■ The task
All lines holding the word "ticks" in the listing below need to be copied.

────────────────────

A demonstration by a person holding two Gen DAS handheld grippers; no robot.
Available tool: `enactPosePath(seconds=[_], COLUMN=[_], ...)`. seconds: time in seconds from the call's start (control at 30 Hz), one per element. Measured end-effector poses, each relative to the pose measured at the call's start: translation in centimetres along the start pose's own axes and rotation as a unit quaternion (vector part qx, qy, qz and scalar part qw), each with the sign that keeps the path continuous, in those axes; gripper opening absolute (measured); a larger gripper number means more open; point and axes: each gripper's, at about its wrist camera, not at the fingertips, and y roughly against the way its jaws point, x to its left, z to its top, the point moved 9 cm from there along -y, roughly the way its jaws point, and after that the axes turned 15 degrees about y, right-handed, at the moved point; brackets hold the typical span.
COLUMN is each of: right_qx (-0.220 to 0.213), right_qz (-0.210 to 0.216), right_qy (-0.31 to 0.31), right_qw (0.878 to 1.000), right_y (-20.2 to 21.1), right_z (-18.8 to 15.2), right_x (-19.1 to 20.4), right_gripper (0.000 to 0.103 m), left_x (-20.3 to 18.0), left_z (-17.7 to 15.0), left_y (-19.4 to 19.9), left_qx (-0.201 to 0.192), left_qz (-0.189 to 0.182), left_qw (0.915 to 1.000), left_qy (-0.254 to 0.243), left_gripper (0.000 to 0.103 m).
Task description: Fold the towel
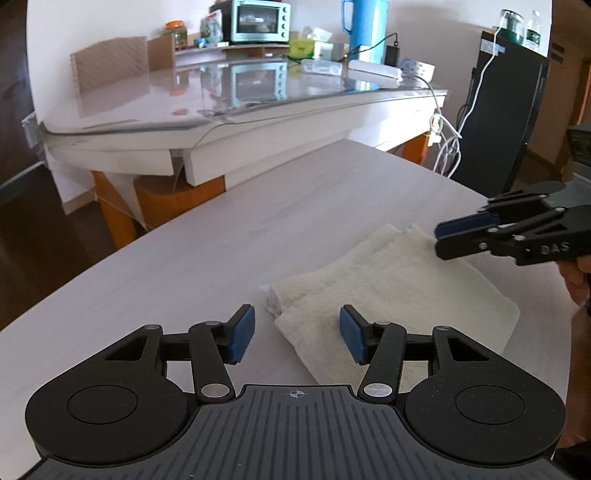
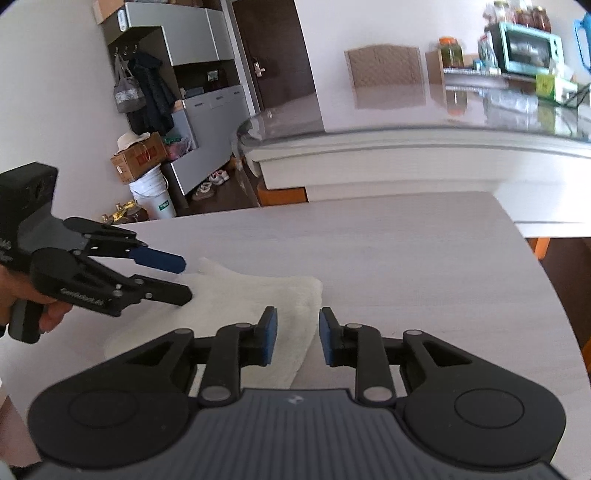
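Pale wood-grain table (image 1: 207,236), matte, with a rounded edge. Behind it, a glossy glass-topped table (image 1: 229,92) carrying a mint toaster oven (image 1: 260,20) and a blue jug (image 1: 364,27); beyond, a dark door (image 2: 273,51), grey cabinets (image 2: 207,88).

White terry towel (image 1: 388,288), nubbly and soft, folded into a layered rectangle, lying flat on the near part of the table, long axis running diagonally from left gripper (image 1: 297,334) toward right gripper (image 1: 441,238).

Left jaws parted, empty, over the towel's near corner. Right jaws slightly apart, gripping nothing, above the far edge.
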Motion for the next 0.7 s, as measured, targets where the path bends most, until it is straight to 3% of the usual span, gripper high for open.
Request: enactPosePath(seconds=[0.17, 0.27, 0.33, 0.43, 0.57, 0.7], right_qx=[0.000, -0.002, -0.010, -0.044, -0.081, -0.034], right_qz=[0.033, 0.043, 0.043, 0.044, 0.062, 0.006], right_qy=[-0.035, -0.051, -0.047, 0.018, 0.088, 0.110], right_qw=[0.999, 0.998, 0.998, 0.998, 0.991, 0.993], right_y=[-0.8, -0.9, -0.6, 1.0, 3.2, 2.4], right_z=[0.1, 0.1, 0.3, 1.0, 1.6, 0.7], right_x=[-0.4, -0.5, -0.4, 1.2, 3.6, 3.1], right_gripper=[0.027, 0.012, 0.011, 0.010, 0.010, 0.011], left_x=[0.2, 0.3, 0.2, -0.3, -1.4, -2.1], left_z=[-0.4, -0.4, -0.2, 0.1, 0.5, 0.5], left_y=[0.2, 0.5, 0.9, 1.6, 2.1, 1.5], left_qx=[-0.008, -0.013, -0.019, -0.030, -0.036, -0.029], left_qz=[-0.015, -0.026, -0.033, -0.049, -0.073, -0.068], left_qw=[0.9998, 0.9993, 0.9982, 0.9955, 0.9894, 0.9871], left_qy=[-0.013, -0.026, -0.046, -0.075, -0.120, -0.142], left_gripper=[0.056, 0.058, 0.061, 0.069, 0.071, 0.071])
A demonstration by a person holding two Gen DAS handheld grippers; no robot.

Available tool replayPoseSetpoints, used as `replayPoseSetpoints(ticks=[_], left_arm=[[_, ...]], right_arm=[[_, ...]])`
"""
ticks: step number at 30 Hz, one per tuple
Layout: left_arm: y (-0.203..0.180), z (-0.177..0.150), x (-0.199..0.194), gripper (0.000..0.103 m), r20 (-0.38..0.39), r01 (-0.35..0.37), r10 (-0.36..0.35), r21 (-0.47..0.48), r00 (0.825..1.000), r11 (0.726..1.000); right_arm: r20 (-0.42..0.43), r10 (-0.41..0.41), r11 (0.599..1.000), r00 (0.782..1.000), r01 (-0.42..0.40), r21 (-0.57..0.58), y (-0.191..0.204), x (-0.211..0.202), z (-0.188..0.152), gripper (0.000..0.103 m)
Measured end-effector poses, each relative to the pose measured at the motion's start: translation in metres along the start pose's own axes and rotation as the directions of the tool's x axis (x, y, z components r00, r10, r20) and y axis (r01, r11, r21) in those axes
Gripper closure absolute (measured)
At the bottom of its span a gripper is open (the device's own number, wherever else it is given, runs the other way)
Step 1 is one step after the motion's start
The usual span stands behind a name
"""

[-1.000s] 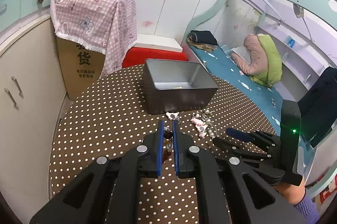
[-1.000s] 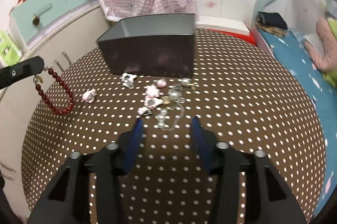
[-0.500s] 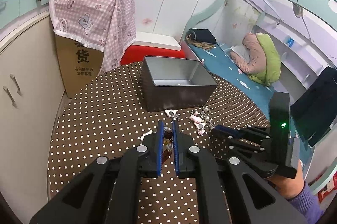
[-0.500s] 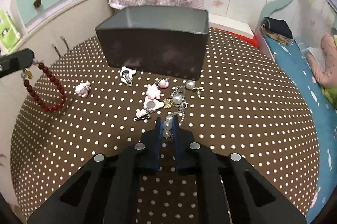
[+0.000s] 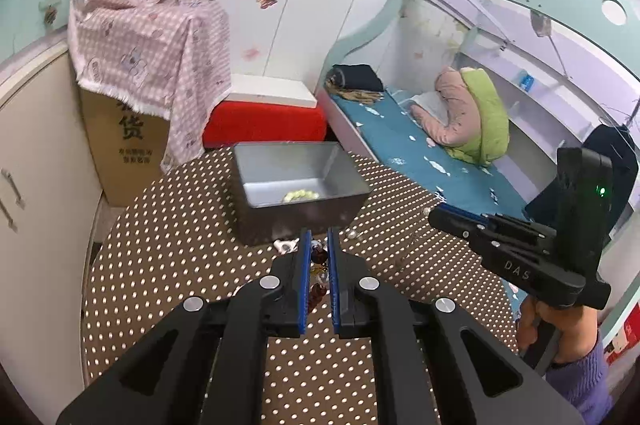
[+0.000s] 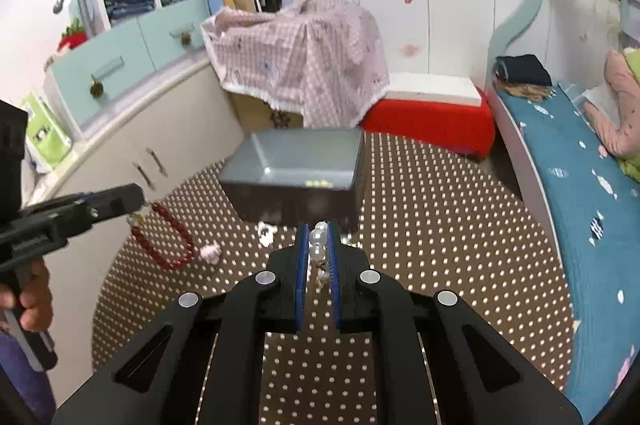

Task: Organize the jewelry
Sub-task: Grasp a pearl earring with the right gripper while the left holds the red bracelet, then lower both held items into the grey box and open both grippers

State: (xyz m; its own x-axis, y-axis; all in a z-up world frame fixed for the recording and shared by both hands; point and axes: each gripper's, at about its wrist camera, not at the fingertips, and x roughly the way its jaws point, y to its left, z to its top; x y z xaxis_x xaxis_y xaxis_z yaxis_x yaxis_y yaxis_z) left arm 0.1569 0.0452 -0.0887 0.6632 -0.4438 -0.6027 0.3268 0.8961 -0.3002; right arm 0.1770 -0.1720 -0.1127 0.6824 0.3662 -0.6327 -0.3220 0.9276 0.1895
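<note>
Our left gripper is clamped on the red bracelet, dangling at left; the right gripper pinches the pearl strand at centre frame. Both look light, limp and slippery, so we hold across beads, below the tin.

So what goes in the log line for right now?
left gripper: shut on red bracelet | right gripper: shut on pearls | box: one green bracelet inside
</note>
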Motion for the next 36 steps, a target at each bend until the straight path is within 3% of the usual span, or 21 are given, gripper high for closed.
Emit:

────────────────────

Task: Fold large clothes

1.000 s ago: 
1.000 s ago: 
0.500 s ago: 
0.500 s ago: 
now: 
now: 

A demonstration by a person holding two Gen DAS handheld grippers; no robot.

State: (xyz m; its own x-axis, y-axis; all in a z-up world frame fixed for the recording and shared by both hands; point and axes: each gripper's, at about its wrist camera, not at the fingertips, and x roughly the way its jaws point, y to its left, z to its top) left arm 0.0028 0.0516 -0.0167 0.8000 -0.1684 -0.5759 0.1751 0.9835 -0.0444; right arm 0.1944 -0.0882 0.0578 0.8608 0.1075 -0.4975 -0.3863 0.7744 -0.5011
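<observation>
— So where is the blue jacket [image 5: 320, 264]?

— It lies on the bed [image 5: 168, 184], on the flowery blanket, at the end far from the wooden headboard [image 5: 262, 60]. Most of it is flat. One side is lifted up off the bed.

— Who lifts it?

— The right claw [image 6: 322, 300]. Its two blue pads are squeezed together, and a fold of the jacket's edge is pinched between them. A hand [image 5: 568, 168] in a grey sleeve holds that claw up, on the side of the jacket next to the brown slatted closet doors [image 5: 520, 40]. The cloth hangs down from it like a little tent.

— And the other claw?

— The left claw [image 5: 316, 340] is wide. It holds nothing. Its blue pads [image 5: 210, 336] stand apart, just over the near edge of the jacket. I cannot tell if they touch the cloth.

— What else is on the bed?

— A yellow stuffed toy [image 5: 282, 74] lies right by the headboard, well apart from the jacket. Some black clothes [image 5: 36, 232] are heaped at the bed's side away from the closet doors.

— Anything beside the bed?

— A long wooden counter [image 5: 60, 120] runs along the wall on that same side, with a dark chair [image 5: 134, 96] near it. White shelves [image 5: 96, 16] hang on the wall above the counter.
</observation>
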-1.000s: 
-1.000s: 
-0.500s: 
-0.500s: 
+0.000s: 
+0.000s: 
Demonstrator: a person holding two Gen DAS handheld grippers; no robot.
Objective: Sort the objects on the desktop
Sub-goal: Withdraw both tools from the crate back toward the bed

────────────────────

■ Output below
Available tool replayPoseSetpoints, used as `replayPoseSetpoints(ticks=[_], left_arm=[[_, ...]], right_arm=[[_, ...]])`
ticks: step number at 30 Hz, one per tuple

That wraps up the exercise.